Exercise:
Provide again, from the entries below, every line from the one containing "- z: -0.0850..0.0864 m" through the one containing "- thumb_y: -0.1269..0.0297", exactly as written, and no other line.

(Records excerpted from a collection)

════════════════════

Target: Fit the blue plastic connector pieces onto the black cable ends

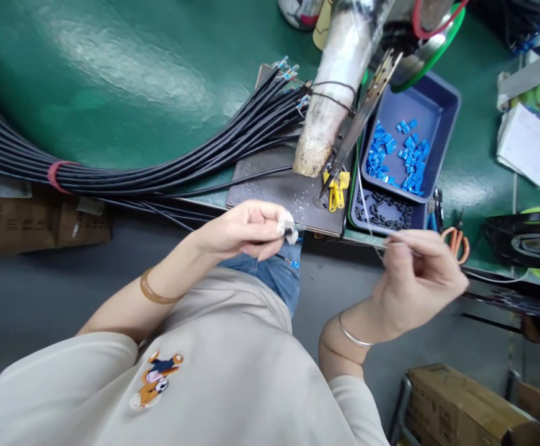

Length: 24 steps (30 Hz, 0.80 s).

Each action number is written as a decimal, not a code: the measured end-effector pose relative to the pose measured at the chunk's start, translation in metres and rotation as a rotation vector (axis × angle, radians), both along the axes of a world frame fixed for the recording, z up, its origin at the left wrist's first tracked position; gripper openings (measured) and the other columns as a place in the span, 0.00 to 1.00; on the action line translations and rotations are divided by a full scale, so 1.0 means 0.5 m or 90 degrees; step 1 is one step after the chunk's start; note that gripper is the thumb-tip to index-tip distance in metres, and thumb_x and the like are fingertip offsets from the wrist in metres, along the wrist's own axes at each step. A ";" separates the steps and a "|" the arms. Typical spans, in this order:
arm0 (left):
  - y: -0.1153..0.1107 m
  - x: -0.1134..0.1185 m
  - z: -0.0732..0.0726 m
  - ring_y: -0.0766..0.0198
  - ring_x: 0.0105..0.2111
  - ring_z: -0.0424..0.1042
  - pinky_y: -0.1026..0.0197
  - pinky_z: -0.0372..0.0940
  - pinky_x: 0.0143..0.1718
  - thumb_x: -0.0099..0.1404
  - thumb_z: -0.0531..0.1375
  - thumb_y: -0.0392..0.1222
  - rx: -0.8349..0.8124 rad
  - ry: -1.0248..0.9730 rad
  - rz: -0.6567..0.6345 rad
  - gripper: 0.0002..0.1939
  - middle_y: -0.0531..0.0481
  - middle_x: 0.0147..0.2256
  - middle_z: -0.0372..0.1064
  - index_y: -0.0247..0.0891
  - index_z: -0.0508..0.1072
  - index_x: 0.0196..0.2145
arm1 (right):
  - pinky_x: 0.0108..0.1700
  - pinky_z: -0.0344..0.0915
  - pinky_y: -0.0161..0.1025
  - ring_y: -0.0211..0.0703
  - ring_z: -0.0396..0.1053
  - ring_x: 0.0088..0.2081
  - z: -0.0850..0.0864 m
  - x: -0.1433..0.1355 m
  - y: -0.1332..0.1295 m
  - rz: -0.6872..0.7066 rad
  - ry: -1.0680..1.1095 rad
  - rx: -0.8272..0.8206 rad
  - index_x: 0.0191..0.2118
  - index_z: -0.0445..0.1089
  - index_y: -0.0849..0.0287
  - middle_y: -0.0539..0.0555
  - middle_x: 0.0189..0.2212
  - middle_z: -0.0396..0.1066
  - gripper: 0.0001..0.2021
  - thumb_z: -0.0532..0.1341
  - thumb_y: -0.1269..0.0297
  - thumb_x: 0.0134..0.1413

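Observation:
My left hand [255, 229] is closed in front of the bench edge, with a small crumpled white piece [288, 224] at its fingertips. A dark bit shows beside the white piece; its kind is not clear. Just below these fingers is a thin black cable end with a blue connector [294, 264]; whether the hand holds it cannot be made out. My right hand [416, 275] is pinched, off to the right. A thin pale wire [362, 195] runs down past the trays to its fingertips.
A bundle of black cables [158, 176] lies across the green bench [125, 74]. A white-wrapped pipe [330, 105] hangs over a board [270, 186] with yellow clips [337, 189]. Trays hold blue pieces [409, 161] and black pieces [384, 210]. Orange-handled pliers [456, 243] lie right.

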<state>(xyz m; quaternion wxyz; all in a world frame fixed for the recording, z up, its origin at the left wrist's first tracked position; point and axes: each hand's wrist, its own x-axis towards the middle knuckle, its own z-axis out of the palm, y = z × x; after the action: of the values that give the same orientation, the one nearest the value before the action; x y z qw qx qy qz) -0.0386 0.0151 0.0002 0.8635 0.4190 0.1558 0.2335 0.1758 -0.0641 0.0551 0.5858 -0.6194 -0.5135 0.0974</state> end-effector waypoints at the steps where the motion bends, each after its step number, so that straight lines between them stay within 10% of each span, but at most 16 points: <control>1: -0.003 -0.001 -0.002 0.76 0.12 0.49 0.70 0.40 0.13 0.61 0.65 0.47 -0.052 -0.002 0.068 0.12 0.54 0.16 0.63 0.36 0.70 0.32 | 0.26 0.59 0.35 0.37 0.68 0.29 -0.007 -0.015 -0.002 0.050 0.015 -0.026 0.30 0.77 0.55 0.49 0.26 0.72 0.01 0.69 0.67 0.50; 10: -0.013 0.018 0.009 0.79 0.14 0.48 0.70 0.39 0.16 0.62 0.65 0.45 -0.029 0.051 0.084 0.14 0.53 0.17 0.65 0.31 0.69 0.27 | 0.25 0.60 0.31 0.33 0.68 0.31 -0.068 -0.062 0.027 0.236 0.153 -0.191 0.35 0.78 0.52 0.49 0.31 0.73 0.03 0.68 0.65 0.52; 24: -0.034 0.030 0.021 0.78 0.15 0.55 0.71 0.47 0.16 0.62 0.65 0.45 0.049 0.098 0.136 0.13 0.52 0.20 0.69 0.32 0.70 0.29 | 0.24 0.56 0.31 0.31 0.63 0.26 -0.078 -0.073 0.024 0.221 0.141 -0.174 0.28 0.73 0.56 0.47 0.26 0.68 0.05 0.65 0.64 0.53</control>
<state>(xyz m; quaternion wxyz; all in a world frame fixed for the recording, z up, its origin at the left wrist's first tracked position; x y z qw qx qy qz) -0.0237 -0.0018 0.0106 0.8026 0.4495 0.2564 0.2967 0.1390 -0.0519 0.0162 0.5239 -0.5806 -0.5271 0.3325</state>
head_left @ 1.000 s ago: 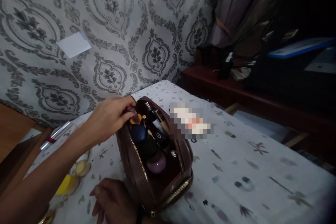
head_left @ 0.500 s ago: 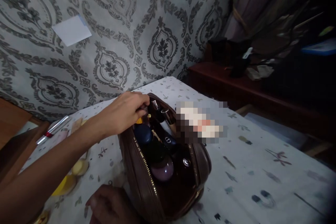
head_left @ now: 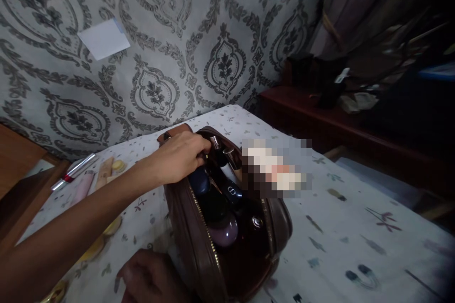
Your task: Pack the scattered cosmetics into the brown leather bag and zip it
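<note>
A brown leather zip bag [head_left: 185,232] gapes wide on the patterned cloth. My left hand [head_left: 186,154] reaches over its far left rim with curled fingers partly inside, and whatever they pinch is hidden. Just below that hand lies a dark blue rounded item [head_left: 199,180]. Also in the bag are two slim bottles [head_left: 228,158] with shiny caps, a black item [head_left: 232,192] with a round emblem, and a glossy mauve rounded item [head_left: 225,231]. My right hand [head_left: 151,274] is low beside the bag's near left side, dark and fingers curled; anything in it is hidden.
Left of the bag lie a silver tube with a red band [head_left: 73,173], a pink tube [head_left: 84,185] and several yellow cosmetics [head_left: 119,165]. A pixelated patch covers something right of the bag. Beyond the cloth stands a dark red cabinet [head_left: 284,104]; patterned wallpaper backs everything.
My left hand has moved slightly right and down, deeper over the bag opening, and now covers the orange-yellow item seen below it before. A brown strap or flap shows behind it. My right hand stays put.
</note>
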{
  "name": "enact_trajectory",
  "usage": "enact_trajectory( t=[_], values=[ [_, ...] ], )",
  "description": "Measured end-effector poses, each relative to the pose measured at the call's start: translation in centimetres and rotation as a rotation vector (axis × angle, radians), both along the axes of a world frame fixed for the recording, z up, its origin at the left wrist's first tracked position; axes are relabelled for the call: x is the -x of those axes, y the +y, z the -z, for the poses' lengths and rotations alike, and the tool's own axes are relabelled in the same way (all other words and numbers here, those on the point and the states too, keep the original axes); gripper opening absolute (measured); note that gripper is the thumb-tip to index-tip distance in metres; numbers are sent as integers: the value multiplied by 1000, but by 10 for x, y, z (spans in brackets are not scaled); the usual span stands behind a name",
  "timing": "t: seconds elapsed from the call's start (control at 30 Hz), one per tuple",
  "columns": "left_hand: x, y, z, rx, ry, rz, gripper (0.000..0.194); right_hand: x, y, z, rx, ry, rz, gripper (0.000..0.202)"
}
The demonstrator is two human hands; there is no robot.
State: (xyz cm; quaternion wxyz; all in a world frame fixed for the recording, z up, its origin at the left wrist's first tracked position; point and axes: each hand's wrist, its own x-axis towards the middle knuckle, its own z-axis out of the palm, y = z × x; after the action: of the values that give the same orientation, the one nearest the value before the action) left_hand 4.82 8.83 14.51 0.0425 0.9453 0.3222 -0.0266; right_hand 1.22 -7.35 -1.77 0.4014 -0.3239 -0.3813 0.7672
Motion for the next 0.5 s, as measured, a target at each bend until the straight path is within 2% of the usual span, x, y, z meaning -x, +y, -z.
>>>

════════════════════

Expected answer:
  - z: -0.0850..0.0864 m
  - x: -0.1433..0.1355 m
  - y: -0.1332..0.1295 m
  - rz: -0.6872..0.7066 rad
  - ry: -1.0680..1.1095 rad
  - rx: -0.8272..0.8206 rad
  - index_x: 0.0191..0.2118
  - index_z: -0.0445..0.1089
  - index_y: -0.0849..0.0287
  - middle_y: -0.0539..0.0555
  - middle_x: 0.0189..0.2212
  - middle_z: -0.0396..0.1066
  - gripper: 0.0001..0.2021
  - thumb_z: -0.0532..0.1341
  - thumb_y: -0.1269..0.0297

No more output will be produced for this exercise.